++++ Available data ++++

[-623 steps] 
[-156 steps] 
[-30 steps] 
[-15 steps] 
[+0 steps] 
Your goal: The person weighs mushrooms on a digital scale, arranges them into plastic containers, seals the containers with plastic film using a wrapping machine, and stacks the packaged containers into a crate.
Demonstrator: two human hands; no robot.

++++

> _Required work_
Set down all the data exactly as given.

> _Response_
[-623 steps] 
[-156 steps] 
[-30 steps] 
[-15 steps] 
[+0 steps] 
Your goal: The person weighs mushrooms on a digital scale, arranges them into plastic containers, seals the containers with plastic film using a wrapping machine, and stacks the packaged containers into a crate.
Demonstrator: two human hands; no robot.

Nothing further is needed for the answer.